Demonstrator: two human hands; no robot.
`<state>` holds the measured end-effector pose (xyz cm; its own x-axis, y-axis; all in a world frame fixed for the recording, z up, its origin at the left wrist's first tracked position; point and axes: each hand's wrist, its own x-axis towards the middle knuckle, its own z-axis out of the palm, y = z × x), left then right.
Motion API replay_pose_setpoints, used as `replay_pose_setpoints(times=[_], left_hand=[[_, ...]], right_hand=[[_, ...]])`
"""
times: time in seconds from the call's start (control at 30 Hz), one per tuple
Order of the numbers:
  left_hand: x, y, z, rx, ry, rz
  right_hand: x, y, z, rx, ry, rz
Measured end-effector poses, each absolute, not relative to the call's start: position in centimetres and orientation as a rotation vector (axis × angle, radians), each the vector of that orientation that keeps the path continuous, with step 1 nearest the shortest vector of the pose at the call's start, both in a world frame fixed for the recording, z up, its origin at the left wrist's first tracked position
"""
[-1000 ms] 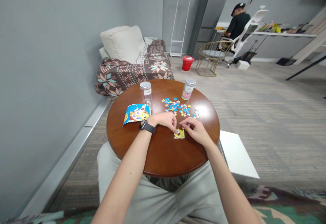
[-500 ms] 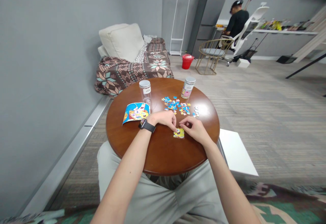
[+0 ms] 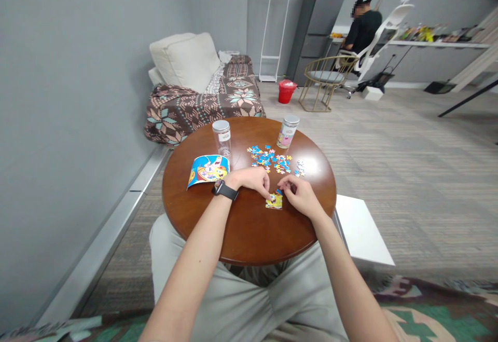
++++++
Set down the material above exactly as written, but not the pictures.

Demonstrator: two human hands; no robot.
`<state>` holds the measured end-effector pose (xyz cm; its own x-axis, y-axis; all in a world frame fixed for the recording, z up, its origin at the left wrist's first tracked position; point and axes: each hand's wrist, its own x-axis towards the middle knuckle, its own z-axis out of the palm, y = z × x), left then right.
Motion API replay_pose_setpoints, used as `replay_pose_setpoints(times=[_], left_hand=[[_, ...]], right_hand=[[_, ...]])`
"""
times: time in seconds from the call's start (control at 30 Hz), one per tuple
Order of the numbers:
  left_hand: x, y, z, rx, ry, rz
  right_hand: x, y, z, rx, ry, rz
Measured end-effector poses, each absolute, not relative to the call's start: position in centimetres and orientation as a rotation vector (axis × angle, radians), each the vector of that orientation that keeps the path continuous, with step 1 nearest the shortest vector of the pose at the call's start, both in a world frame fixed for the recording, z up, its origin at the left wrist's first tracked position
"""
[-1000 ms] 
[-500 ms] 
[+0 ms] 

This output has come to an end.